Provided information Block Start

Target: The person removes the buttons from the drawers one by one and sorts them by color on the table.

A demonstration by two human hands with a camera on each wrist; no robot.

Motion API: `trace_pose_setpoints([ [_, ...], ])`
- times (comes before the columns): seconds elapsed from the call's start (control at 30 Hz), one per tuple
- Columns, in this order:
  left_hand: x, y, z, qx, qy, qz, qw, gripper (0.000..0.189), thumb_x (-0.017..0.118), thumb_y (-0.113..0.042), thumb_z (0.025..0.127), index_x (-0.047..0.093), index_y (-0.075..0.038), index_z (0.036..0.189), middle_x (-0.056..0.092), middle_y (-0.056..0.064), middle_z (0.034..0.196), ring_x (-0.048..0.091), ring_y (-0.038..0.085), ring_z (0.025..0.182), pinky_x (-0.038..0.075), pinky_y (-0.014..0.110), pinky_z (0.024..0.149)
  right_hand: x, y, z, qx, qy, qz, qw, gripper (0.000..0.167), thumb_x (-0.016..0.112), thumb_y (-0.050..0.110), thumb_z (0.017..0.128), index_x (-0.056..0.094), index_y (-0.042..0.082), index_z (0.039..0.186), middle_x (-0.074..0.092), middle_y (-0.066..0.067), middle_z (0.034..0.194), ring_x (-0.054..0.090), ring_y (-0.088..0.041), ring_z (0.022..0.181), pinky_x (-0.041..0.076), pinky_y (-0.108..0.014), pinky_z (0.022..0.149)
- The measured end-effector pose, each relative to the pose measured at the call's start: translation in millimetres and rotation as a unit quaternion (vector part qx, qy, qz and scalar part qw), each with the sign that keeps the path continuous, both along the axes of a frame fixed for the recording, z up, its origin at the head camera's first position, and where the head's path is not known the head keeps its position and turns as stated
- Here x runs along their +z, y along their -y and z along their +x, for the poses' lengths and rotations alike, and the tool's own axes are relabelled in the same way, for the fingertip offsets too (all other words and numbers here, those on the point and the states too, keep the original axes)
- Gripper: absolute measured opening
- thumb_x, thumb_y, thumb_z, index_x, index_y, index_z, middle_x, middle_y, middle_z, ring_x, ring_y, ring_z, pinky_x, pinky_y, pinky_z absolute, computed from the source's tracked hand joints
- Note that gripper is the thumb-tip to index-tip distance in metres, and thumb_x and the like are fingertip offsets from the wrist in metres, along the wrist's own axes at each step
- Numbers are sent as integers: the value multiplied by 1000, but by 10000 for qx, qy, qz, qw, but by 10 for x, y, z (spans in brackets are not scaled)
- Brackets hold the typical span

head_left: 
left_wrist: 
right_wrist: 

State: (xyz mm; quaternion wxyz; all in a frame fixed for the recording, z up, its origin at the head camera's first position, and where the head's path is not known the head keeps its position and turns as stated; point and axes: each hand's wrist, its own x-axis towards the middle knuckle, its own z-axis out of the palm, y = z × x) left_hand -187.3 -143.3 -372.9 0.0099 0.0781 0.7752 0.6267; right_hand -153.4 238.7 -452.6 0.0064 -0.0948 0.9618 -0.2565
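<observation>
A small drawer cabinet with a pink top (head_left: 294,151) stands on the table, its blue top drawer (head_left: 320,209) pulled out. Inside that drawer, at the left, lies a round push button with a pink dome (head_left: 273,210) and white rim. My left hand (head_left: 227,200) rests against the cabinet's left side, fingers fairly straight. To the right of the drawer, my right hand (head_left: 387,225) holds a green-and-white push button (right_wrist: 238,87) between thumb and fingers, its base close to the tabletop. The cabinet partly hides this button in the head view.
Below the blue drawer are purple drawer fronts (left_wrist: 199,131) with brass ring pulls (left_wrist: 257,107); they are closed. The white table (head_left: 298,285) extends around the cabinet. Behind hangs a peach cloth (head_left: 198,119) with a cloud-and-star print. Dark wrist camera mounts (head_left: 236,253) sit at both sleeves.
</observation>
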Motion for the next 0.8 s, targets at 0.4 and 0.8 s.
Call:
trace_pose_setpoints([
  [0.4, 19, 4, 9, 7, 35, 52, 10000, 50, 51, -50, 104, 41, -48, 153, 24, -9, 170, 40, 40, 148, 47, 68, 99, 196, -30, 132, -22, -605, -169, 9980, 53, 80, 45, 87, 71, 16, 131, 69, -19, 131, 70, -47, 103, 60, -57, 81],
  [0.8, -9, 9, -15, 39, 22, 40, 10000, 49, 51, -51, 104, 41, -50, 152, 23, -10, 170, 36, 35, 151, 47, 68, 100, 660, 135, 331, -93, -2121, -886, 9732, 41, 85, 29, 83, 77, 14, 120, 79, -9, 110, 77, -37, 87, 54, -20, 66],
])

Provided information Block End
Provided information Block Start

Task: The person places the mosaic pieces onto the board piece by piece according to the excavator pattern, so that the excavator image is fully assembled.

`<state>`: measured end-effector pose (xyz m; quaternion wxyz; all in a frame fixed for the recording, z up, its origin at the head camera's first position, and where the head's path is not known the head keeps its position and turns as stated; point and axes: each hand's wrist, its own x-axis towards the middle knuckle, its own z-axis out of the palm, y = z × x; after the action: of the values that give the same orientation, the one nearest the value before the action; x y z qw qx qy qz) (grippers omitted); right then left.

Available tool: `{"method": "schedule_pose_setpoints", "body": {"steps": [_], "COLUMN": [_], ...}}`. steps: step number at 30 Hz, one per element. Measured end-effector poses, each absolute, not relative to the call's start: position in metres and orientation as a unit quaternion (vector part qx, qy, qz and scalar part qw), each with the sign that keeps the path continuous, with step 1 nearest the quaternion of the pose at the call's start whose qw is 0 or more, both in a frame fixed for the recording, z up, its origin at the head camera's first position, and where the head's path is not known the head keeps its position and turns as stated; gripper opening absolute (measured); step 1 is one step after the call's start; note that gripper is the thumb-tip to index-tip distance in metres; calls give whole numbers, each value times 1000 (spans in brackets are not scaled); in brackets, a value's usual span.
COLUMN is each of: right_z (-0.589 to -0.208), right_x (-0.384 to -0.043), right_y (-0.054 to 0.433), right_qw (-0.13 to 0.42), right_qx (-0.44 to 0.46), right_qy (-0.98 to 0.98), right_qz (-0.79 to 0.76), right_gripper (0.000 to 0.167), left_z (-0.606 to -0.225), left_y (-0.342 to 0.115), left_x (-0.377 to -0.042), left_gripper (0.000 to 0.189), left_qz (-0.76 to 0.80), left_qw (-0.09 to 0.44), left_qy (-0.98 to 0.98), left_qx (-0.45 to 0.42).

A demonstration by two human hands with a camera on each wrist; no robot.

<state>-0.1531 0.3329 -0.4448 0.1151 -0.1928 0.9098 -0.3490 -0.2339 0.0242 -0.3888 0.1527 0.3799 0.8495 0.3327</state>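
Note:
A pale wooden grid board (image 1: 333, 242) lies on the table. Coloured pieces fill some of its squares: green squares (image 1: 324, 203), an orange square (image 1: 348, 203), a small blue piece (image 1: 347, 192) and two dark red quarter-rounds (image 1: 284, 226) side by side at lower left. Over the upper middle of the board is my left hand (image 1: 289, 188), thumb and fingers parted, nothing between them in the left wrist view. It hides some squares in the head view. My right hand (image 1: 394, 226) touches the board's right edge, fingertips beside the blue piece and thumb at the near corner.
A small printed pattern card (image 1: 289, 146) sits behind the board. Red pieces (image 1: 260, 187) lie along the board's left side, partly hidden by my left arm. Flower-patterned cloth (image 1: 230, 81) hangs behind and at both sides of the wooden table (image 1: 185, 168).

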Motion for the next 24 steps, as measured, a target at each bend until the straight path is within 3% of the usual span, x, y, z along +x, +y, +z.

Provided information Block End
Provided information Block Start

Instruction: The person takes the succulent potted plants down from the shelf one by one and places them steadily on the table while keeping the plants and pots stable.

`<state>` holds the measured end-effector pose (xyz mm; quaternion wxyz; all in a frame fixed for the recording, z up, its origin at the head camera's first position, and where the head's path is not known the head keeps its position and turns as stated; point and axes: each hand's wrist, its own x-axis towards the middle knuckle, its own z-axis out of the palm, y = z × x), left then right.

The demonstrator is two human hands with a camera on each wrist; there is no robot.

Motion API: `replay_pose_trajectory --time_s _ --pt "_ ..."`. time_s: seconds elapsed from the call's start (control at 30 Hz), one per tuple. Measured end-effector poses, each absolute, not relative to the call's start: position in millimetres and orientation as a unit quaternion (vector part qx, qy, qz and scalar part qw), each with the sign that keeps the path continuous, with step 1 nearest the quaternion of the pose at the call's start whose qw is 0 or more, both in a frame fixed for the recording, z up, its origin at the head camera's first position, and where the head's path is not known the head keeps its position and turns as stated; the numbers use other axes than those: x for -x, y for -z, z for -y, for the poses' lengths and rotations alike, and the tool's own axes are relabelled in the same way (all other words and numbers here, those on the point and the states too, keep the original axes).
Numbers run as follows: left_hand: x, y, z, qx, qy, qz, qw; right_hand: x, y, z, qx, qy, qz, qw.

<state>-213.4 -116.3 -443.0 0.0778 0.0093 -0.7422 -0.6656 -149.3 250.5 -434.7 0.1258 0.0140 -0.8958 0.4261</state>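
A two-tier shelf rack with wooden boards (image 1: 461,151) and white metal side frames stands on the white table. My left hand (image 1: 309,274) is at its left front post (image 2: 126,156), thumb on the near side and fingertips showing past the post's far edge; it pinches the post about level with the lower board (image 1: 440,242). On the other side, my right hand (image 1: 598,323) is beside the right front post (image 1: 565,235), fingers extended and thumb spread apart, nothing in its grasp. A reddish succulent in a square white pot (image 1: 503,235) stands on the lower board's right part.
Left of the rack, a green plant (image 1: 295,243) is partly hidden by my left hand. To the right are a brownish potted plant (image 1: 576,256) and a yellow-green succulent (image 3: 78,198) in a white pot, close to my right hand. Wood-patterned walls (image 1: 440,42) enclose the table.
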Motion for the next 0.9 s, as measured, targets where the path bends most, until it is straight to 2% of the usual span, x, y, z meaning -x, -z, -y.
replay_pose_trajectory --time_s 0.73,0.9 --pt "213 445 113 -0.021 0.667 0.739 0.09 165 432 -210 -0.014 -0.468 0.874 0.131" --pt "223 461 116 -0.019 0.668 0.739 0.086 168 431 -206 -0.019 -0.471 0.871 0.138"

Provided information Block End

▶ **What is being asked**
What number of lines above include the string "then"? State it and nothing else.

▶ **Response below**
2